1. Introduction
In 2015, the United Nations set forth 17 Sustainable Development Goals (SDGs) and Education for Sustainable Development (ESD) is recognized as a part of SDG No. 4 to empower learners to take informed decisions, accept responsibilities, and devise solutions to achieve environment integrity, economic viability, and social justice [
1]. Based on the concept of integrating sustainable development into education, relevant studies have concentrated on two basic elements of quality education, i.e., educational content and learning environment. The former covers locally and globally critical topics regarding nature conservation, biodiversity, challenges faced by culturally diverse communities, etc. [
2], and the latter encompasses ecological, economic, social, and cultural aspects to predict and solve social environmental problems which affect learners’ understanding of the modern, diverse world’s interests and needs [
3]. However, few studies have paid attention to (foreign) language education for sustainable development in comparison to other learning-related issues. Language, as a tool which helps build human relationships via education, is an essential instrument when people face global challenges of sustainable development.

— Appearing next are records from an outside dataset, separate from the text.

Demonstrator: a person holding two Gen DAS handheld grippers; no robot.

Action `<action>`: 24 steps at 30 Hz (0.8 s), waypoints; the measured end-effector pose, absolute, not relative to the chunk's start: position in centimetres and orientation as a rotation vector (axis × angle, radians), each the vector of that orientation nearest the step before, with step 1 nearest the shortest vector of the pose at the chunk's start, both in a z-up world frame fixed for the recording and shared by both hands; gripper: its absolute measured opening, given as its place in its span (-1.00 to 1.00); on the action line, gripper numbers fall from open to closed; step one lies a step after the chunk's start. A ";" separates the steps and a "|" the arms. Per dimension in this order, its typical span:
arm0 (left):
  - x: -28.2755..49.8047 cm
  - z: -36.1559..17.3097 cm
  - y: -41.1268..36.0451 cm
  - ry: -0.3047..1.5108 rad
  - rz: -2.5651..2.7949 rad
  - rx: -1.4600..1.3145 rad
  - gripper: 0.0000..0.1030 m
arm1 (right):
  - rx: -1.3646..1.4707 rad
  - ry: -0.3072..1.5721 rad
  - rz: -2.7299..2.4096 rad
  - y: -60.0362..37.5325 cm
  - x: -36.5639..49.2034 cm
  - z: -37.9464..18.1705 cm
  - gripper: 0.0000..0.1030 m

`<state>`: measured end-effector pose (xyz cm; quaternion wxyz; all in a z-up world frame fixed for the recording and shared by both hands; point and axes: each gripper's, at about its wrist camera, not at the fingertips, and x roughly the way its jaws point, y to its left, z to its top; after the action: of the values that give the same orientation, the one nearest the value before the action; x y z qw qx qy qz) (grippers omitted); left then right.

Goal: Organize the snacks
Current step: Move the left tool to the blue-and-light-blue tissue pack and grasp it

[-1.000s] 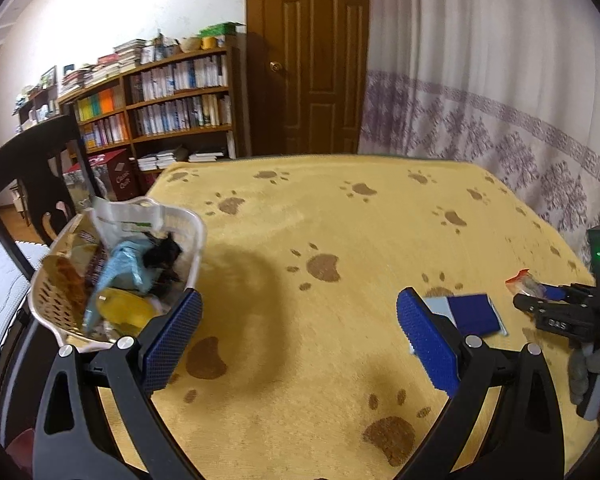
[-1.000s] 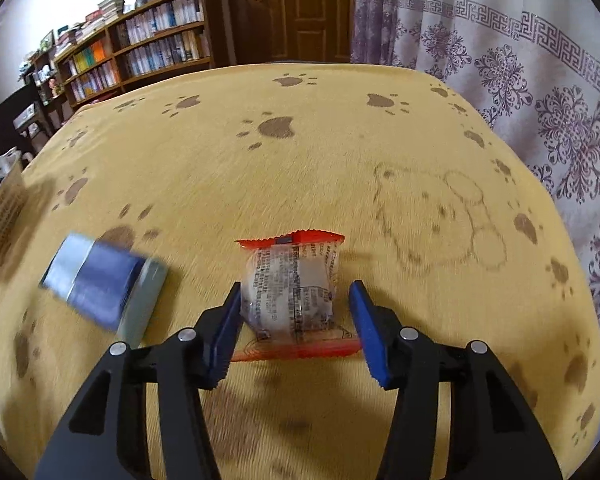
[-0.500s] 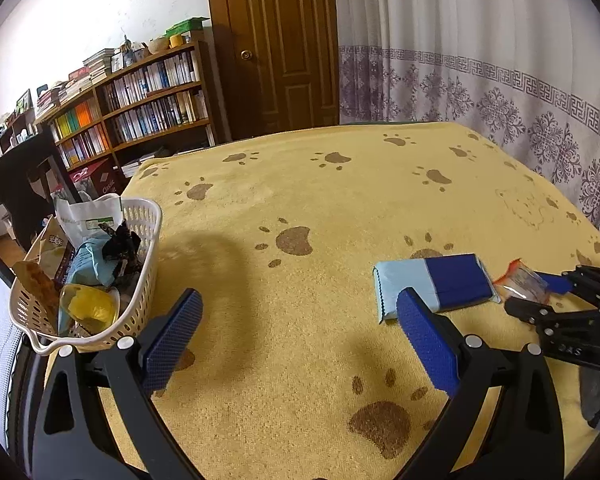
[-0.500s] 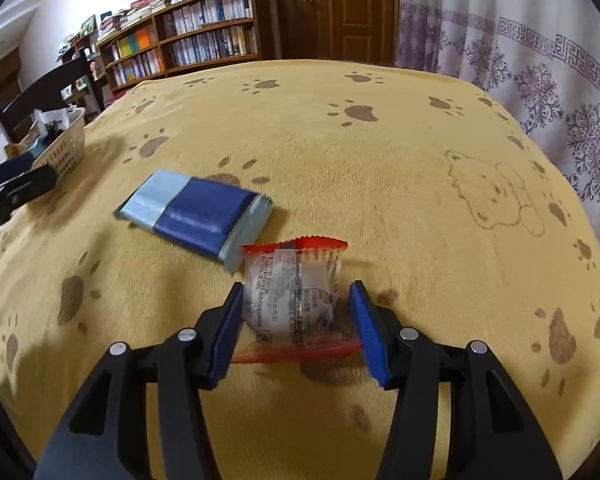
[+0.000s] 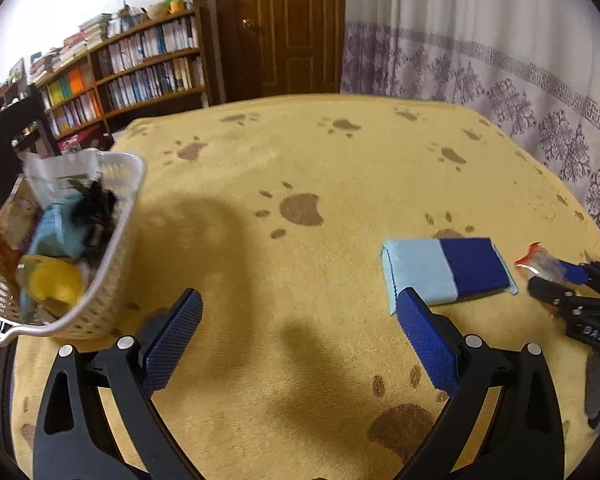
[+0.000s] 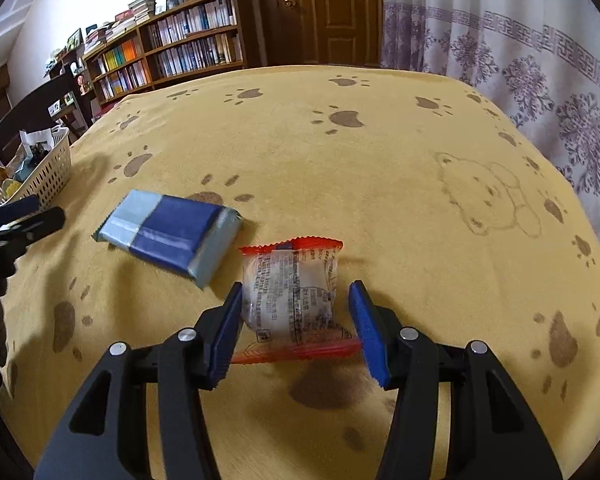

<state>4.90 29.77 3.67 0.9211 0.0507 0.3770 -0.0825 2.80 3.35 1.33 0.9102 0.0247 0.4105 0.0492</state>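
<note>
right gripper point(image 6: 294, 320) straddles a clear snack packet point(image 6: 290, 292); left gripper point(image 5: 298, 338) gapes empty over the cloth.

the right jaws stand either side of the red-edged packet at lower centre of the right view: the left pad seems to touch its side, the right pad shows a sliver of gap, so i cannot tell whether it is truly clamped or lifted. the left jaws are wide apart with nothing between them. just left of the packet lies a blue bar point(image 6: 172, 236), flat on the yellow paw-print cloth point(image 6: 380, 168). far off, at the left edge of the frame, a white basket point(image 5: 116, 248) already holds several snacks, so sorting looks mostly done, with the packet and the bar left. the basket's near side is cut off and its contents blur together; the packet's print is unreadable.
</note>
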 end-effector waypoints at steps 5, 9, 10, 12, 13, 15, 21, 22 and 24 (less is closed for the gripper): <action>6.0 2.9 27.9 0.795 -0.170 0.171 0.92 | 0.074 0.843 0.100 1.2 1.4 1.2 0.04; 6.6 2.2 27.0 0.805 -0.120 0.245 0.92 | 0.109 0.833 0.123 0.3 0.9 1.1 0.04; 6.6 2.2 27.0 0.804 -0.119 0.251 0.92 | 0.114 0.831 0.126 0.3 1.0 1.2 0.04; 6.6 2.3 27.1 0.804 -0.117 0.250 0.92 | 0.124 0.830 0.137 0.2 0.9 1.1 0.04; 6.6 2.3 27.2 0.803 -0.111 0.251 0.92 | 0.130 0.829 0.141 0.2 0.9 1.1 0.04; 6.7 2.4 27.6 0.809 -0.106 0.244 0.92 | 0.137 0.827 0.146 0.1 0.9 1.1 0.04; 7.8 1.4 27.7 0.839 -0.060 0.270 0.92 | 0.143 0.824 0.157 0.1 0.8 1.1 0.04; 7.8 1.2 27.5 0.842 -0.063 0.272 0.92 | 0.145 0.823 0.158 0.1 0.7 1.1 0.04; 7.6 1.3 27.2 0.835 -0.069 0.273 0.92 | 0.150 0.821 0.161 0.0 0.7 1.1 0.04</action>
<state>7.58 27.23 1.29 0.9045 0.1319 0.4042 -0.0336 0.72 0.02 1.10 0.9110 0.0727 0.3984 0.0783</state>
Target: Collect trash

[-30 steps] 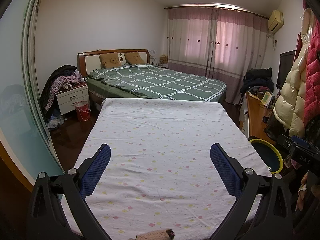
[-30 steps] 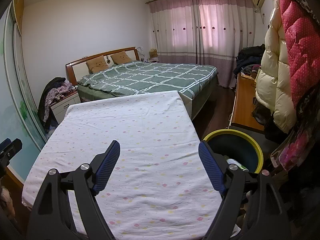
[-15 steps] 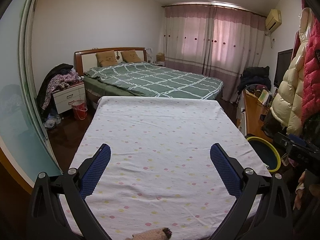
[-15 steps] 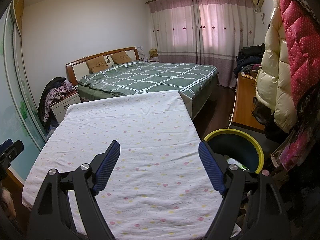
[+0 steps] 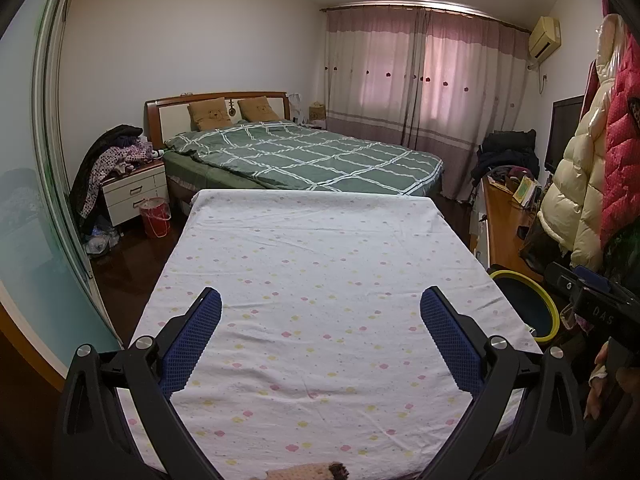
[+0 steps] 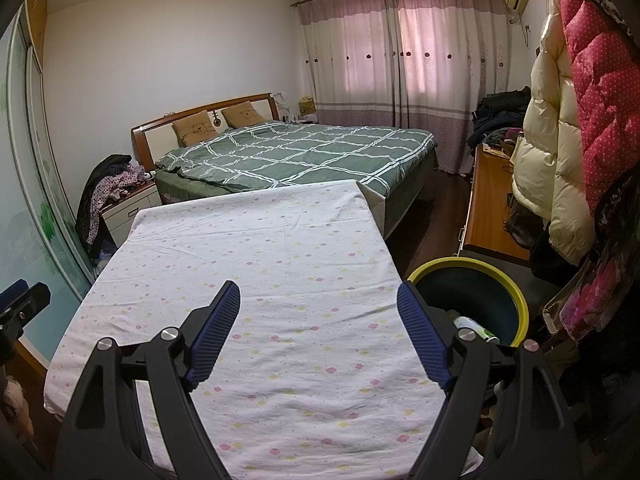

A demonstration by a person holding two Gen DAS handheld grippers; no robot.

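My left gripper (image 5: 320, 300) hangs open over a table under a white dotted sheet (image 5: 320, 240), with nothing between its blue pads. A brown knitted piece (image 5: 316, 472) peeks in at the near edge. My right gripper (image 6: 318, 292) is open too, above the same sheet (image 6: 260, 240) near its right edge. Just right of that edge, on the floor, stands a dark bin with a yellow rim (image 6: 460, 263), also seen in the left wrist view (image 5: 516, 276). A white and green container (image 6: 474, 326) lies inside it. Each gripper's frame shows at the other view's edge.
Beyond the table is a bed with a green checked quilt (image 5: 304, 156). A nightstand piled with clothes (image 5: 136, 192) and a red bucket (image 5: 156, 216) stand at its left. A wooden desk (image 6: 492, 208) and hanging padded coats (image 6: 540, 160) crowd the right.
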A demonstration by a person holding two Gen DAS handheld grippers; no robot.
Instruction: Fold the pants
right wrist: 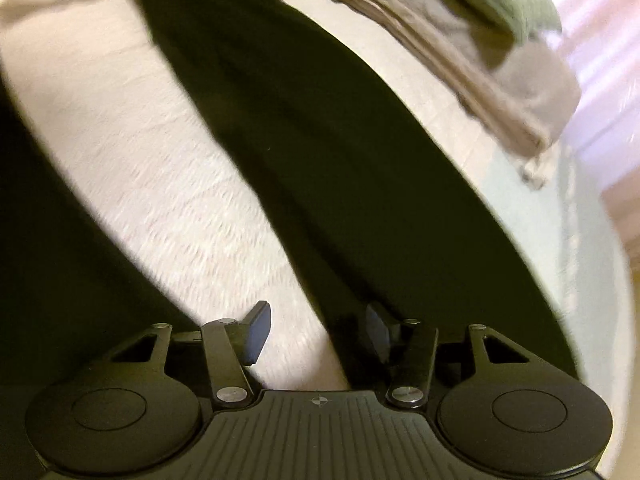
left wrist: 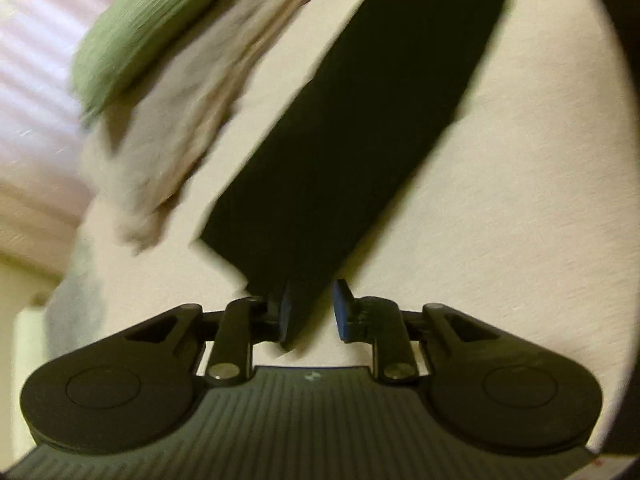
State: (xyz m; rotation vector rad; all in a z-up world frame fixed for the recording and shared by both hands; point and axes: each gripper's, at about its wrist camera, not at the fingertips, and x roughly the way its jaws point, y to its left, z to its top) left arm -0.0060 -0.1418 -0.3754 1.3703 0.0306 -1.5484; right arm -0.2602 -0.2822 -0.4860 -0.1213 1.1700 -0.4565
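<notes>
Pants (left wrist: pixel 360 128), black, lay on the pale bed (left wrist: pixel 500 200), their long axis running from lower centre to upper right. The left gripper (left wrist: pixel 314 312) straddled the hem corner, pads slightly apart; the right gripper (right wrist: pixel 318 336) stood spread, beside the cloth's edge.
</notes>
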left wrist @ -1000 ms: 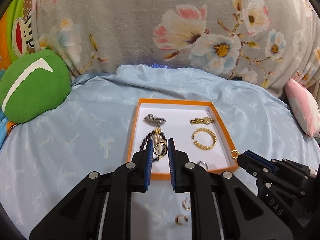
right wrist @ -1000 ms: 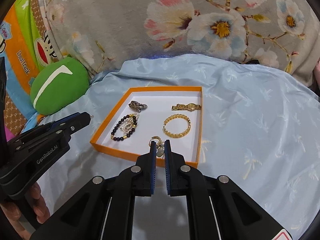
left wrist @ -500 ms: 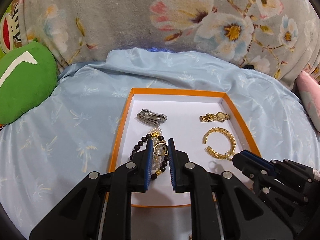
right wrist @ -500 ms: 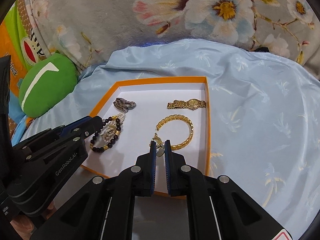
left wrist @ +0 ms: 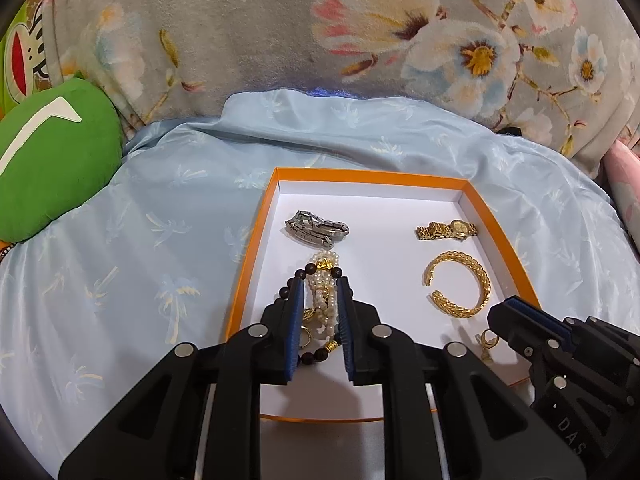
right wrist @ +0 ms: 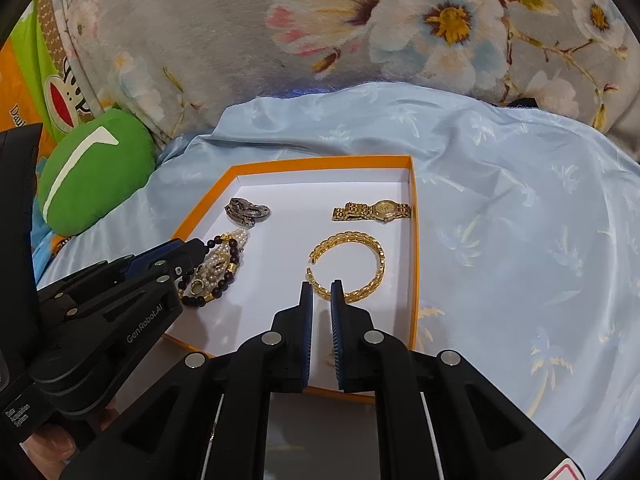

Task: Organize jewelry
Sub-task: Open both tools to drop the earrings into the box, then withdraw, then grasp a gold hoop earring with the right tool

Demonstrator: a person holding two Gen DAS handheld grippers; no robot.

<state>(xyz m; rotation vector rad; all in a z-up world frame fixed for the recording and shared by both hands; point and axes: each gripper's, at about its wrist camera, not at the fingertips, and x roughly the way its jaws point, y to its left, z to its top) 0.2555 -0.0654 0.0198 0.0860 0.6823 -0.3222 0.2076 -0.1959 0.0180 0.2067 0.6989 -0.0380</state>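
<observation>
Left wrist view looks down into an orange-rimmed tray (left wrist: 498, 236) with a white floor, lying on a pale blue bedsheet (left wrist: 120, 264). The left gripper (left wrist: 319, 292) hangs over the tray's left side with its jaws apart, straddling a tangle of a dark bead bracelet (left wrist: 316, 354) and a pearl strand (left wrist: 325, 300); a small gold ring (left wrist: 306, 334) lies on the tray floor against the beads, just inside the left finger. Nothing is pinched between the blue pads. Toward the tray's far left corner sits a silver watch (left wrist: 318, 229), near the far right edge a gold watch (left wrist: 447, 230), and nearer along the right side an open gold bangle (left wrist: 460, 283). The right gripper (left wrist: 502, 314) comes in over the tray's near right corner, with a small gold earring (left wrist: 487, 339) lying on the floor just below its tip.

Right wrist view shows that gripper (right wrist: 321, 292) with its jaws slightly parted and nothing between them (the earring is hidden here), its tips at the bangle's (right wrist: 352, 266) near rim. A green cushion (right wrist: 94, 170) rests off the sheet's far left corner, against a floral blanket (right wrist: 360, 24).
</observation>
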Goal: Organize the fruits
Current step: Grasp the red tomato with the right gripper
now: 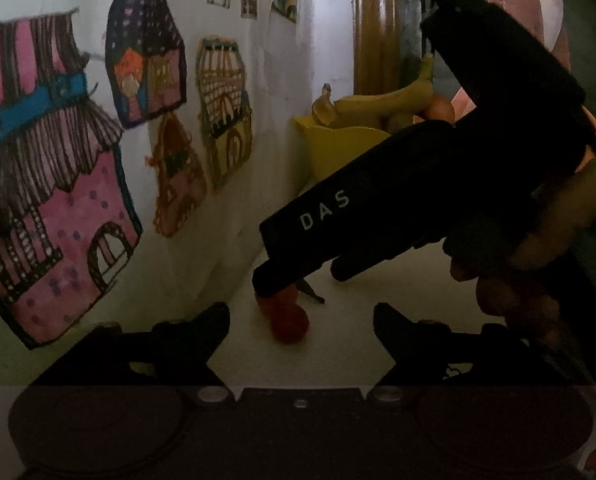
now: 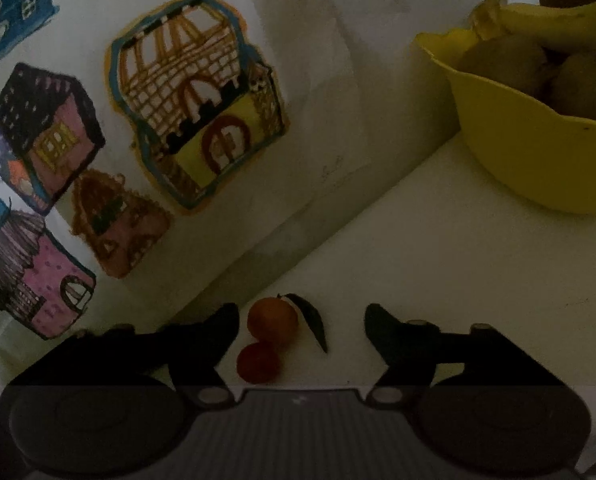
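A mandarin with a dark leaf [image 2: 272, 320] and a smaller red fruit [image 2: 257, 362] lie touching on the white table by the wall. My right gripper [image 2: 302, 322] is open, its fingers on either side of them, just above the table. In the left wrist view the red fruit [image 1: 287, 318] shows under the right gripper's black body [image 1: 378, 208], which hides the mandarin. My left gripper [image 1: 302, 320] is open and empty, facing the fruit. A yellow bowl [image 2: 530, 160] holds bananas [image 2: 558, 20] and kiwis [image 2: 502, 62]; it also shows in the left wrist view [image 1: 338, 148].
A white wall with coloured paper house drawings [image 2: 197, 100] runs along the left of the table. A wooden post [image 1: 374, 28] stands behind the bowl. The person's hand [image 1: 538, 248] holds the right gripper.
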Tool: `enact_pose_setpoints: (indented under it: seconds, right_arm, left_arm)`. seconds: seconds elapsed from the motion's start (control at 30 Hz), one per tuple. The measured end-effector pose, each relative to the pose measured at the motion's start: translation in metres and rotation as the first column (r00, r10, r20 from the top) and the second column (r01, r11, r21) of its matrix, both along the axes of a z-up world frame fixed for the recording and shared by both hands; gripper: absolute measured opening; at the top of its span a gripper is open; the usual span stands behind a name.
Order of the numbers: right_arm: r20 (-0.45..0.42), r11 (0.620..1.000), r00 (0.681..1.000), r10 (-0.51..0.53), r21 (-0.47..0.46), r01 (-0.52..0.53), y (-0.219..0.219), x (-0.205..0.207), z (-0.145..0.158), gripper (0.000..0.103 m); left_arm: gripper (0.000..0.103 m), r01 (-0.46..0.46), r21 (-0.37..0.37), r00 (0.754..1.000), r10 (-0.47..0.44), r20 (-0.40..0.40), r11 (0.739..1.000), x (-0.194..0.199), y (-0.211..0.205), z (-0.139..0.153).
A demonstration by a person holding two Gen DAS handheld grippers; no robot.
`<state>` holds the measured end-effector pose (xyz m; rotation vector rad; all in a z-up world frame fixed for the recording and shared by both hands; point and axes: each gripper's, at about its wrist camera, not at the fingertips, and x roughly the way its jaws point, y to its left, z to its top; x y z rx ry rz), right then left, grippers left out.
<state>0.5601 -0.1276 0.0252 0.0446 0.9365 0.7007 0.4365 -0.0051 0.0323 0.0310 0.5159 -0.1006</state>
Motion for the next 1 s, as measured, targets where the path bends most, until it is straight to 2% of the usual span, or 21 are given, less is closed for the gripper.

In addition to its role in traditional pedagogy, higher education institutions play a major role in the establishment and demonstration of ESD in which a foreign language competence is a key prerequisite for acquiring desired results for sustainable development in the 21st century. In response to the changes in the education environment in Taiwan and to the development of information education, students should be trained to master multiple languages in future curricula. Hence, besides English, it is also necessary to encourage students to learn a second foreign language to help them develop professional competence and enhance competitiveness. In recent years, Taiwan has witnessed a growing trend of internationalization and Japanese culture influence. According to the statistics of Japanese-Language Proficiency Test (JLPT), the number of global test takers was as high as 1.02 million in 2017, proving the increasing learning interest in Japanese.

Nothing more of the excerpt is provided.